Part one of my notes from GovNet’s Modernising Justice through IT event, 12 June 2007.
Generally, it was very good and informative. If I were to find fault it would be that there wasn’t quite enough time for meeting people. Some of the talks were a little encumbered with consulting speak but none of them were poor, which was impressive. It’s clear that the Justice ecosystem has a lot of talented people working in it, and everyone is very committed to making things better.
Mobile readers may find the Blackberry/Bedfordshire Police case study interesting (and my thanks to our partners at RIM who got us into the event at short notice). My comments are in square brackets.
Sir Michael Bichard, former Permanent Secretary for the Department of Education and Employment (now DfES), and Chair of the Soham Inquiry :
- [Bichard is best known for chairing the inquiry into the Soham murders – his reports 2004 and subsequent implementation progress reports 2004-7 pointed the finger at intelligence failures and poor data management in Police organisations. Several other speakers will refer to Bichard’s inquiry and recommendations, which are sufficiently canonic now that they sometimes take the abbreviated form “Bichard 7” and so on. These notes won’t capture it, but he is very impressive: the sense of an enormous competence, worn lightly.]

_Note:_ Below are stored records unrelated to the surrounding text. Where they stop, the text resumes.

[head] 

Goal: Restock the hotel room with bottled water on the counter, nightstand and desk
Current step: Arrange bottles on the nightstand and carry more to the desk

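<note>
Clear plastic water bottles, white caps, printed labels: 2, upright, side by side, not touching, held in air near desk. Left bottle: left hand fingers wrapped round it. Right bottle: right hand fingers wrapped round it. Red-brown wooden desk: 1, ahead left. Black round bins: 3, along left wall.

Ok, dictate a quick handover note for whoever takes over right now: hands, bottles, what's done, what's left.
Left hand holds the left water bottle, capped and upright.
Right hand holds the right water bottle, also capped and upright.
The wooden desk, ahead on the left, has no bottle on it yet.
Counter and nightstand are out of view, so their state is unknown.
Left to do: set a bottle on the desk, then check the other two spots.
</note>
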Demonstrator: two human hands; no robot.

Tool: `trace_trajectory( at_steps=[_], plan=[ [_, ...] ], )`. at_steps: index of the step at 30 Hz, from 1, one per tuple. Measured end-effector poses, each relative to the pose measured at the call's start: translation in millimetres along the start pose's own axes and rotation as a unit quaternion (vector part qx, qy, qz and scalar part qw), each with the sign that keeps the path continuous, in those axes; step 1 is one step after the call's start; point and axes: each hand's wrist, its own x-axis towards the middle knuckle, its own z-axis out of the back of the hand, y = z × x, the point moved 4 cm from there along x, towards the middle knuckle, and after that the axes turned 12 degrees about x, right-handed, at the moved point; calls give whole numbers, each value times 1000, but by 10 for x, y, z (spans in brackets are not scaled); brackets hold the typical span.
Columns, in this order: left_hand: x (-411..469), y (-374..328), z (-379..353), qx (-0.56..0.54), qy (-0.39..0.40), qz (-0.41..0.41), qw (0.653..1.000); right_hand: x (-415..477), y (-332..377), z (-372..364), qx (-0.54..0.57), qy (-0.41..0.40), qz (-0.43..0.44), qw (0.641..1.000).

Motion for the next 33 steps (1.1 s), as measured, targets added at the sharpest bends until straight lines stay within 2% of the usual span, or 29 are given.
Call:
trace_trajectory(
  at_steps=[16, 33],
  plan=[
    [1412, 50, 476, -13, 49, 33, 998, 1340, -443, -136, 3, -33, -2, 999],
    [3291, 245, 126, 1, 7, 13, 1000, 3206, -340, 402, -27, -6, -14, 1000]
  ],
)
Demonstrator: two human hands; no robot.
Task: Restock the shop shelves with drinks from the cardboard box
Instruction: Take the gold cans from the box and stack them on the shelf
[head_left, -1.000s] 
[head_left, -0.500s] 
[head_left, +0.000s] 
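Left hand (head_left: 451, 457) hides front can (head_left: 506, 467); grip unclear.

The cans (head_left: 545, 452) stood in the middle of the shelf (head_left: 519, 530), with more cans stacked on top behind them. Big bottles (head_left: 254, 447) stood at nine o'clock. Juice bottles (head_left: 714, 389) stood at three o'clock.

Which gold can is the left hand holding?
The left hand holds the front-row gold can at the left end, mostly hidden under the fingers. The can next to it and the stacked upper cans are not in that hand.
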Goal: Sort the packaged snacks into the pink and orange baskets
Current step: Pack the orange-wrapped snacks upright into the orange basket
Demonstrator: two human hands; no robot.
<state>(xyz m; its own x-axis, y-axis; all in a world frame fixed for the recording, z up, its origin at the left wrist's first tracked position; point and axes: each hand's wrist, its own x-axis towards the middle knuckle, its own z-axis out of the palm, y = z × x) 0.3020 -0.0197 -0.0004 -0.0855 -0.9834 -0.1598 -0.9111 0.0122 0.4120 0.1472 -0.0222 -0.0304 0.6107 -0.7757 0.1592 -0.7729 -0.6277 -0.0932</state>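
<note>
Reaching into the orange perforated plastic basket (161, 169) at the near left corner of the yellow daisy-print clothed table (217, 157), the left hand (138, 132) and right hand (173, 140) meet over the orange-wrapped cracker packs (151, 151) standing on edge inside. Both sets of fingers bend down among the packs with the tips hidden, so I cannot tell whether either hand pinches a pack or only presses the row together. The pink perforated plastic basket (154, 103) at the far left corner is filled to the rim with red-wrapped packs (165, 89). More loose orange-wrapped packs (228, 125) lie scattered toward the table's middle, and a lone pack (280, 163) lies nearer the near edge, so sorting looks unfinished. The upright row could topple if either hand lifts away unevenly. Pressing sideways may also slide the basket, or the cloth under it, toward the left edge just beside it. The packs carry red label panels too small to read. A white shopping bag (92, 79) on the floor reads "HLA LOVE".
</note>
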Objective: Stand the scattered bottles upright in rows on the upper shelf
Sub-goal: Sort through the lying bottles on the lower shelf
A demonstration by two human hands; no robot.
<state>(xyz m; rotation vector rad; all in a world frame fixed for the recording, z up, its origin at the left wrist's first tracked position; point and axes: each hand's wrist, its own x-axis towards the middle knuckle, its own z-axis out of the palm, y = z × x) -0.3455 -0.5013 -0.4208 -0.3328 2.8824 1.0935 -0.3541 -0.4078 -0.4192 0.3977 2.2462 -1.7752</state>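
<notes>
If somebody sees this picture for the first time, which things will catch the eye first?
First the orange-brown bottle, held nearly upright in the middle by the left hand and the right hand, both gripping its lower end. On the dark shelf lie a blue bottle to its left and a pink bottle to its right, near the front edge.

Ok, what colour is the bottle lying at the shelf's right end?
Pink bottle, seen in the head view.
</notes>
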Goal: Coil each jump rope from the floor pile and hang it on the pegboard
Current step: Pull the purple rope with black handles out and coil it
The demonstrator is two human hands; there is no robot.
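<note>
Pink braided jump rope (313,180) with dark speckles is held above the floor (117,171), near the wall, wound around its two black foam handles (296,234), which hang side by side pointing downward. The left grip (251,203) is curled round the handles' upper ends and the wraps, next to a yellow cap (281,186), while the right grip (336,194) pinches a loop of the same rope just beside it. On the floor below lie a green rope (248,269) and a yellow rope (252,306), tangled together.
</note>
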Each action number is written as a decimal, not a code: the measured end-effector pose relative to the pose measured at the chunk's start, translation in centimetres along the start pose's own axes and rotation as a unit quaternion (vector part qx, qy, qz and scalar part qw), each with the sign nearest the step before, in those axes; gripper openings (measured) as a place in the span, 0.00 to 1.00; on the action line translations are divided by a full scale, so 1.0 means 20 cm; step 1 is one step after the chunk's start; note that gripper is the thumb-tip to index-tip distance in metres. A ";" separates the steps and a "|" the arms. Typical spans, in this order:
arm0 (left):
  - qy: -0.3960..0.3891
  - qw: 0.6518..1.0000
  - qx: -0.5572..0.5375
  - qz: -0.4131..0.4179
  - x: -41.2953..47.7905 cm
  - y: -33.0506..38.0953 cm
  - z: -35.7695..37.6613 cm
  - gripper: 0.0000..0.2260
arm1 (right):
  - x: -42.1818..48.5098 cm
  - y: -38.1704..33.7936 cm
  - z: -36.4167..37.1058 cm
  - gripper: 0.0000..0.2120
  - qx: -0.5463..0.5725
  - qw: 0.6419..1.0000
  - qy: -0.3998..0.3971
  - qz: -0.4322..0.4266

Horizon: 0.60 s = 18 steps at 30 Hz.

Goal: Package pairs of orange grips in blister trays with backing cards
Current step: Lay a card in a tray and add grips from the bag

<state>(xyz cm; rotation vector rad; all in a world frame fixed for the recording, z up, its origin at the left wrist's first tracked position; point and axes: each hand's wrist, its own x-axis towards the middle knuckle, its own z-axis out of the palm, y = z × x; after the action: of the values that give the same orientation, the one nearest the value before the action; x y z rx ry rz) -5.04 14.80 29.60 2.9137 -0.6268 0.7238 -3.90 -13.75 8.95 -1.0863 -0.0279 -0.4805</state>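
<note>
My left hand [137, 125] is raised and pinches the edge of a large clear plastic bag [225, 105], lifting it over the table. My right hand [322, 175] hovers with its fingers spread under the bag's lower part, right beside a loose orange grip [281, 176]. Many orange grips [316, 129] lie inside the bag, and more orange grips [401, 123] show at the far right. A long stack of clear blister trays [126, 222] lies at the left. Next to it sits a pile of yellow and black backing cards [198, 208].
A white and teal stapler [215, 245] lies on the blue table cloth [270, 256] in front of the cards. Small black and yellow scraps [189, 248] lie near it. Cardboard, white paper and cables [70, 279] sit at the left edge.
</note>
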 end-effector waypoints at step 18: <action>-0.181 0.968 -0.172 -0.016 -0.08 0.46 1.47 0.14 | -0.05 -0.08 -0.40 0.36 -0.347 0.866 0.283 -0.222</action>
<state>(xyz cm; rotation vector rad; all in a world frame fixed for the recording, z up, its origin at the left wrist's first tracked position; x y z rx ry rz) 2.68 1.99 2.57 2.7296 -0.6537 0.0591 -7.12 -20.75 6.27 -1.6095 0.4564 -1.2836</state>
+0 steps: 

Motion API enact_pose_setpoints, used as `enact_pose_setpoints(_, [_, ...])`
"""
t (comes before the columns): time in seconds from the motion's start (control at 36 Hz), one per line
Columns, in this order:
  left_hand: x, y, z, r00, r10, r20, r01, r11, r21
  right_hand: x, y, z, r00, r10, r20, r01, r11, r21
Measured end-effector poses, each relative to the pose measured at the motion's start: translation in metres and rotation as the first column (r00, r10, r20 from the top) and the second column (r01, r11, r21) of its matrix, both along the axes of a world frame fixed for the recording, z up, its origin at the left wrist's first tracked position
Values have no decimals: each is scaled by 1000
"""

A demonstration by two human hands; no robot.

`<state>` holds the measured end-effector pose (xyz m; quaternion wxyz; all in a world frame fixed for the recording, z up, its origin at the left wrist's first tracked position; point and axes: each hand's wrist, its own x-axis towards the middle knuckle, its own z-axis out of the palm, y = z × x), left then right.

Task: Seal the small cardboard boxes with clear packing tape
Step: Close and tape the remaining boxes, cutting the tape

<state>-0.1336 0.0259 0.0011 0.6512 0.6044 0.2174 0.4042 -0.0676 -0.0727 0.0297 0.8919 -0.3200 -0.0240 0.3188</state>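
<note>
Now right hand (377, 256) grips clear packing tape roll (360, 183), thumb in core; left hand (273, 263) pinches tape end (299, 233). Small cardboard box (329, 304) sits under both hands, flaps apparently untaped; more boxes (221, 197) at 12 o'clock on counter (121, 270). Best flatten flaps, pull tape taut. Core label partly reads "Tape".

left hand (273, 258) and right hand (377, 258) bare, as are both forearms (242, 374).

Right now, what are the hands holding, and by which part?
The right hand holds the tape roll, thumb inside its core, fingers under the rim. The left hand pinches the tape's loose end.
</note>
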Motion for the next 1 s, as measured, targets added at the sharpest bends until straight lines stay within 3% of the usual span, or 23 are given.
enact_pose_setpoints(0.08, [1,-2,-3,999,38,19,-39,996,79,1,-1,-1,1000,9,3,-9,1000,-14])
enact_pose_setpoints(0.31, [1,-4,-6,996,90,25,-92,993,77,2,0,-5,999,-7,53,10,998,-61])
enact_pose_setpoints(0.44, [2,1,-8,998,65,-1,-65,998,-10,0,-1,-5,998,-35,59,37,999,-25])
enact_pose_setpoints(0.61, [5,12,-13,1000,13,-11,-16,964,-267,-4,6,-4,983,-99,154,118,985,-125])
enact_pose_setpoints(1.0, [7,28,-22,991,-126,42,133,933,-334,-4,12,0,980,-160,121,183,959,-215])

- we should be integrating IT [with process and people], not just adding it [throwing it at them]
- issues: of trust, information sharing challenges, of gov[’s record of] IT delivery
- “IT is the only way to deliver affordable, high-quality public services”
- it may be that IT becomes a [barometer, ie a visible measure] of whether we’re delivering successfully
- [later when questioned on progress since his inquiry, Bichard says that he sees some good progress, but some programmes – eg IMPACT NI and Police Natnl DB particularly – are going far too slow. “There’s a huge amount happening, but we’re not yet at the point where we have a joined-up system”]
A Criminal Justice System for the 21st Century – Alex Allan, Permanent Secretary Ministry of Justice :
- funny anecdote about editing a Nigel Lawson speech with scissors when it was already being delivering from a tape-based autocue [Allan is confident, funny, and reassures us that there are clever people running things on the inside of government]
- Joined-up justice: partnership working with organisations outside of the Criminal Justice System; securing trust through IT-enabled performance
- about people’s lives, service delivery to citizens, not just about efficiency.
- complexity in courts and in wider CrimJustice system: “Delivering justice is… hard” [an orchestration of people challenge as much as anything]
- cites CJIT-led projects Compass – CPS case management; Xhibit – court hearing management [not to be confused with Xzibit, west coast rapper ]; OASys – offender assessment
- how do we “drive out” the business benefits [ensure they happen] – can’t just stick IT into operations and do a bit of training.
- Cites Varney report 2006 [on public service delivery and transformation] and Steinberg’s Power of Information Review 2007
Information Systems: enabling the right environment for world class prosecution – Claire Hamon Director, Business Information Systems, Crown Prosecution Service :
- we need to “recognise that technology in and of itself has little value” – need to integrate into people and into business processes. A people-led approach to transformation.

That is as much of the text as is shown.